Wright explains that he was so bedazzled at 16 by The Picture of Dorian Gray that he resolved to make up the deficiencies of his education by reading everything Wilde had read. He admits that he hoped to find in Wilde not just a Virgilian guide to the world of ideas, but “a sort of Socratic mentor, who would help me give birth to a new self.”
If this “new self” is anything more than a Wilde aficionado, Wright’s book gives no evidence of it. Still, tackling such a reading list is a noble personal goal, though Wilde’s life and writings may have few secrets left to give up. Wright commingles the intellectual — books as repositories of ideas, whether lofty, silly or pornographic (and frequently French) — with the material aspects of reading, revealing not only Wilde’s love of beautifully bound editions and his practice of sending handsome volumes to handsome young men, but also such odd facts as his habit of tearing off and eating the top corner of a page as he read it.

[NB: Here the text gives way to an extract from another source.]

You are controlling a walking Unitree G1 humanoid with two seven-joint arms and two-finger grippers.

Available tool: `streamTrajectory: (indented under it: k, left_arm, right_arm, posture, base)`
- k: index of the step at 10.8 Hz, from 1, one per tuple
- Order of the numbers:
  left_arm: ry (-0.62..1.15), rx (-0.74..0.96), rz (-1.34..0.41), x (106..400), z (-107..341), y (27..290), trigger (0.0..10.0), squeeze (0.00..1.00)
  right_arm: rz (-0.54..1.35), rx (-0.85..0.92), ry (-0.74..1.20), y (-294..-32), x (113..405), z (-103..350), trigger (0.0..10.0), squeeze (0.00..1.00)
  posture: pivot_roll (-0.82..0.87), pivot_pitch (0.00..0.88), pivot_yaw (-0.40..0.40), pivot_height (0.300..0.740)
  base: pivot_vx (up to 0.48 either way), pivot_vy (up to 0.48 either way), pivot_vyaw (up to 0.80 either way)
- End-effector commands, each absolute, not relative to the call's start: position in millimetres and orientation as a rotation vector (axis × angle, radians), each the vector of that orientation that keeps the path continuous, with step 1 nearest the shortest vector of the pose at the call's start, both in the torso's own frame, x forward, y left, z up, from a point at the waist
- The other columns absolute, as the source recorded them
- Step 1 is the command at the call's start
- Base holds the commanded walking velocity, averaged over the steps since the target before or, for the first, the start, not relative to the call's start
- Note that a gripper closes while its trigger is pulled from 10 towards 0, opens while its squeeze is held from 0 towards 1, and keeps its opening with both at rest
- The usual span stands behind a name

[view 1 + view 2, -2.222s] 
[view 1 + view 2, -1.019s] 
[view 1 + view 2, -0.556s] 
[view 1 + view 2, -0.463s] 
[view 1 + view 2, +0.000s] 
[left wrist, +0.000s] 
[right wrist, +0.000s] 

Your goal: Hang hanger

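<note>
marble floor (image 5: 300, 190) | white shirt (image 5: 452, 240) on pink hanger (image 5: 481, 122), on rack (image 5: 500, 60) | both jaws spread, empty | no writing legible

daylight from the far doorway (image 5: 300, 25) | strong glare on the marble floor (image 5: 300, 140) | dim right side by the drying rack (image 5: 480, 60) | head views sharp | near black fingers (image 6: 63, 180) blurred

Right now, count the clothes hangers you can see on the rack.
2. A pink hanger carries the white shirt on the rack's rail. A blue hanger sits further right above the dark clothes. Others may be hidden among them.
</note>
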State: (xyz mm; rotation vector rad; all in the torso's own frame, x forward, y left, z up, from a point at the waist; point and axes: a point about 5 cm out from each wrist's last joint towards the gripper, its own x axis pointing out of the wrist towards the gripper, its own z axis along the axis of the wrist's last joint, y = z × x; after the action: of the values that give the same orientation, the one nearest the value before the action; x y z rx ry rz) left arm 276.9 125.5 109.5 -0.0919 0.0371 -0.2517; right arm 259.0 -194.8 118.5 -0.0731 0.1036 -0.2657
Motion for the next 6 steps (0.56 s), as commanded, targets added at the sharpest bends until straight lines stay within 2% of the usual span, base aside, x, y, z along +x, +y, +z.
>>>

¶ William Grimes appears to have confused Gabriel Lightfoot, the chef at the heart of Monica Ali's new novel, In the Kitchen, with the novelist herself.
The brilliant debates animate an otherwise meandering, overstuffed narrative that, for long stretches, goes nowhere in particular. With Zola-esque diligence, Ali plunges the reader into the workings of a professional kitchen and the arcana of the weaver’s trade. These seminars become tedious, as does Gabriel, whose personal problems are largely irrelevant to the novel’s more serious concerns. Obsessive, narcissistic and vacillating, he offers yet another variation on the commitment-shy modern male. About custard he holds firm opinions. Everything else flummoxes him. His long-suffering girlfriend, a mildly talented nightclub singer who would dearly love to settle down, dangles at the end of his string while he worries his small but growing bald spot with a neurotic forefinger. Dither, dither.
¶ John Vernon gives Glen David Gold's novel about Hollywood's early days, Sunnyside, a warmly favorable review.
Gold, whose first novel was the well-received Carter Beats the Devil, employs a voice that ranges from ironic omniscience to close third-person narration. His greatest strength lies in his ability to strain his story through a merciless interior monologue that springs from something deeper and more incriminating than sympathy, and bares every turn of his characters’ thoughts and feelings. He accomplishes this with protean, smart and appropriately Chaplinesque writing.
I am not sure what that means, but it sounds impressive.